Steadyhand has a minimum purchase of $10,000 a fund (if you invest $50,000, the per-fund minimum is waived), for Mawer it's $50,000. Mawer funds can be bought in smaller denominations from some discount brokers. Mawer funds are available for direct purchase in Ontario and the four Western provinces.
"The main reason we created the Founders Fund is that clients wanted us to manage their money," says Mr. Bradley of Steadyhand. "People have busy careers, children, travel. They wanted someone to look over the whole thing, including asset allocation," he said in an interview. Like the Mawer fund, the Steadyhand fund invests in a handful of the firm's other funds with no extra fee.
"The fund managers do the heavy lifting, I oversee the rebalancing," Mr. Bradley said. "People want my views." Mr. Bradley co-founded Steadyhand Investment Funds of Vancouver in 2007 with Neil Jensen, chief operating officer. Mr. Bradley was a former chief executive officer of Phillips, Hager & North.
While balanced funds are generally regarded as conservative investments, they tend to perform well over the long term because they rein in investors' behaviour, Mr. MacKenzie says. He points to a study by his colleague at HighView, Dan Hallett, that shows investors in balanced funds are less likely to panic and sell when the markets are falling, like they have been recently. The longer holding period spells better returns.
"Not only do balanced-fund investors do better than stock fund investors, but they also do better than investors holding a balanced mix of separate stock and bond funds," Mr. Hallett writes – and that's despite the high fees so many balanced funds charge.
What about performance?
The Steadyhand Founders Fund is fairly new, having come into being in February of 2012. Since then, it has had a cumulative return of 31 per cent, which is equal to an annualized return of 11 per cent, the firm says in its quarterly report. Results are at Sept. 30.

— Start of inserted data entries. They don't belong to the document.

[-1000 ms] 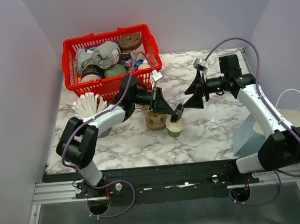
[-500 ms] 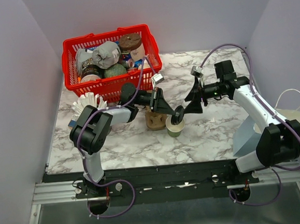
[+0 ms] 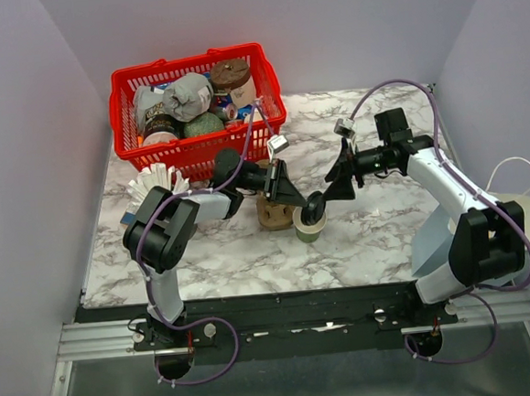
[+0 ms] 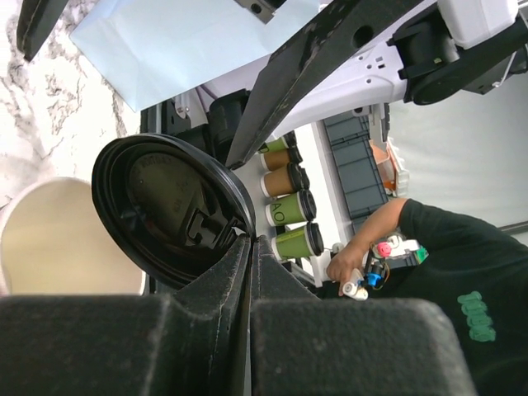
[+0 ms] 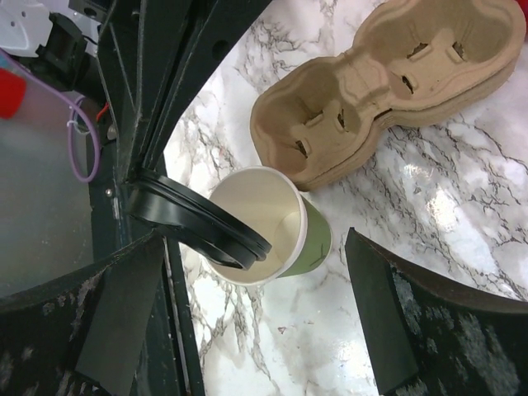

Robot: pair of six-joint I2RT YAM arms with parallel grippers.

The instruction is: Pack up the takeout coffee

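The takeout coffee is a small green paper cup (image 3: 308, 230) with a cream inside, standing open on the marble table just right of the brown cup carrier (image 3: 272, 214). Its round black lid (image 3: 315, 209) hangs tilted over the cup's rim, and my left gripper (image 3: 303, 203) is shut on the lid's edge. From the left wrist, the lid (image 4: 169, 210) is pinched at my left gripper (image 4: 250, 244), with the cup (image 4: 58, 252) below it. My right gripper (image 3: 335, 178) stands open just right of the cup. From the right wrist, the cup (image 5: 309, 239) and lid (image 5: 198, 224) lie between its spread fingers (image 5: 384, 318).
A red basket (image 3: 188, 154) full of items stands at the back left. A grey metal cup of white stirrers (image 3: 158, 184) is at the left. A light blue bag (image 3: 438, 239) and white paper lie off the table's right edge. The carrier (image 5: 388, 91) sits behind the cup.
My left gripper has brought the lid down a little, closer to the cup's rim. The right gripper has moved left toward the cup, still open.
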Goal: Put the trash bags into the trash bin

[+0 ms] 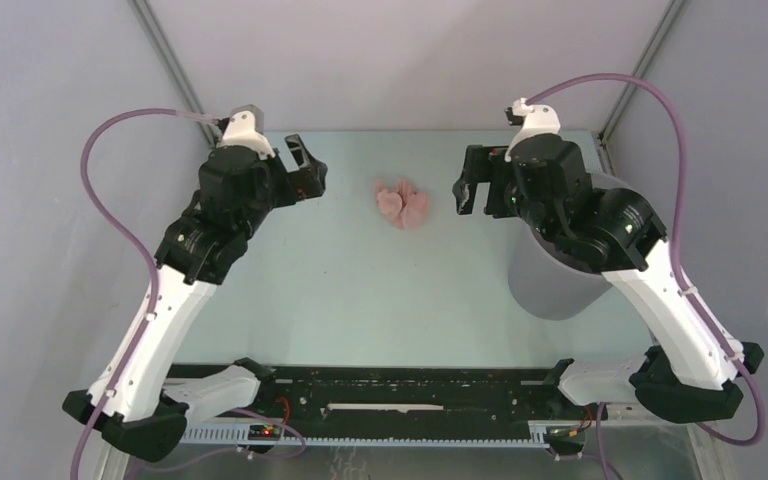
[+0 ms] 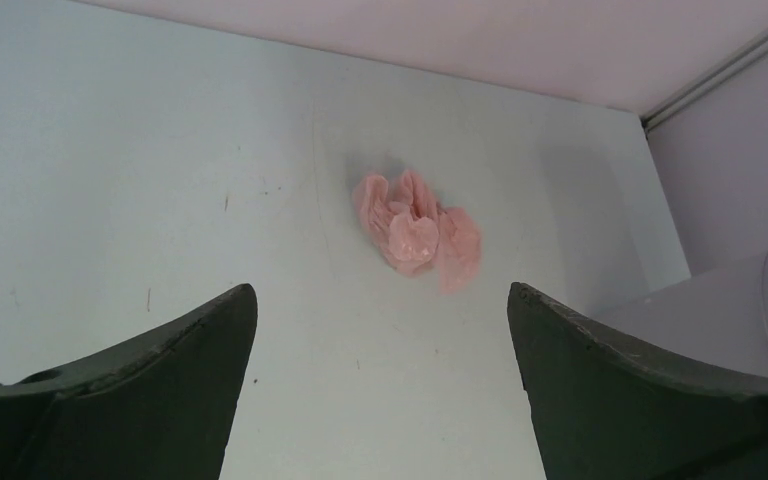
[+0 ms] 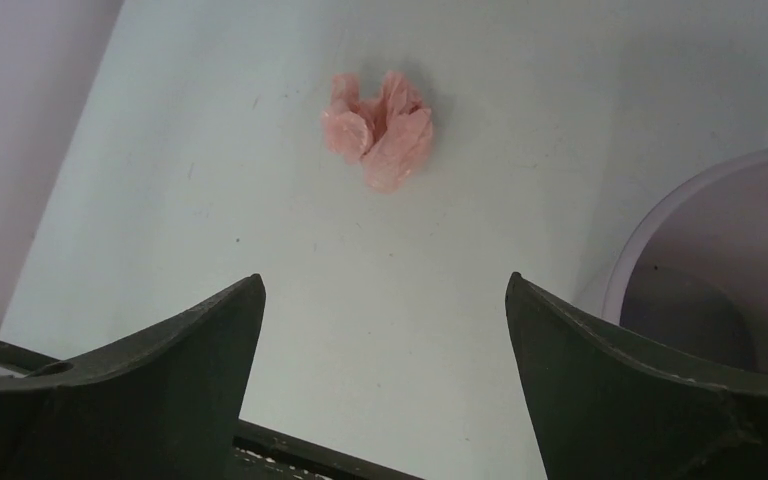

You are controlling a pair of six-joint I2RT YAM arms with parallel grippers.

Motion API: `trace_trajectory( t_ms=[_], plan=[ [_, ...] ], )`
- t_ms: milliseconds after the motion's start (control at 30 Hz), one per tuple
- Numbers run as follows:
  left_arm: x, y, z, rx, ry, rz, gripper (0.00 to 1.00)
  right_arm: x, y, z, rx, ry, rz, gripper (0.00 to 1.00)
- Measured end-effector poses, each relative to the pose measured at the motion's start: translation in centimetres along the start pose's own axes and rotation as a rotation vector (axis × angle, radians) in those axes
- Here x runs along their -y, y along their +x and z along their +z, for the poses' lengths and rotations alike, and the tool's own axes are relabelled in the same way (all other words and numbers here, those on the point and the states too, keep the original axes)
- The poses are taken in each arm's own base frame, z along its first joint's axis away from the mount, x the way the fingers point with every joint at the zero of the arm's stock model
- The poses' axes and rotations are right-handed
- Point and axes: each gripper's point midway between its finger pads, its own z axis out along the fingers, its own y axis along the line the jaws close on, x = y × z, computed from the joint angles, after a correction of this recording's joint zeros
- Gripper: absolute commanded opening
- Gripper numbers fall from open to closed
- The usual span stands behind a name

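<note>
Holding left hand and right hand spread apart, empty, flanking the crumpled pale-pink plastic film bag at the worktop's twelve o'clock for pinching; standing the round grey plastic bin at four o'clock.

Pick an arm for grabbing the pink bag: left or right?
Right. Left claw and right claw are open, similarly near the trash bag, but the trash bin stands on the right claw's side: likely shorter carry.

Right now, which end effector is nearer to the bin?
The right end effector: its arm hangs over the grey bin, while the left end effector is beyond the pink bag.
</note>
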Motion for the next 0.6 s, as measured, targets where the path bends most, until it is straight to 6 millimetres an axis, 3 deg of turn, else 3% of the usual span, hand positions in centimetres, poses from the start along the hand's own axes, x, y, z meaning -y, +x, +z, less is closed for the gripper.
trace_trajectory(
  t_ms=[167,333,433,600],
  plan=[
    [0.6,2.0,1.8,-0.071,0.017,-0.006,1.0,-0.1,1.0,0.5,-0.036,0.025,-0.033,1.0],
    [1.6,5.4,5.5,-0.19,0.028,-0.032,1.0,0.4,1.3,-0.1,-0.055,0.04,-0.048,1.0],
    [2.4,8.1,8.1,-0.276,0.037,-0.058,1.0,0.8,1.5,-0.6,-0.065,0.047,-0.054,1.0],
    [3.7,14.5,13.3,-0.457,0.067,-0.11,1.0,1.7,1.9,-2.3,-0.077,0.044,-0.046,1.0]
  ],
)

The Mawer Balanced Fund had a 15.48-per-cent return for the year to Sept. 30. It returned 10.63 per cent over five years, 8.06 per cent over 10 years and 8.49 per cent over 20 years.
What's in these funds?
When you buy a balanced fund, you get a blend of stocks, bonds and cash in proportions that shift with the markets. The Mawer and Steadyhand funds have a target stock allocation of roughly 60 per cent. What are these funds holding?
As of Sept. 30, the Steadyhand Founders Fund had 16 per cent of its total assets in cash – higher than normal. Holding so much cash has depressed the fund's yield, but it offers protection against rising interest rates and is a ready source of liquidity in volatile markets, Steadyhand says in its quarterly review. Its stock weighting of 55 per cent is below target, as is the 29-per-cent bond weighting.
The equity part of the portfolio is invested in financial services (21.4 per cent), industrial goods and services (19.9 per cent) and oil and gas (13.4 per cent). Year to date, the fund is up 4.05 per cent.
Holdings for the Mawer Balanced Fund are for the June 30 quarter. They show 63 per cent stocks, 31 per cent fixed income and 6 per cent cash. Top stock investments include financials at 25 per cent, industrials at 15 per cent and, tied for third, consumer discretionary and information technology at 12 per cent each, according to Globe Investor. The fund is up 4.85 per cent year to date.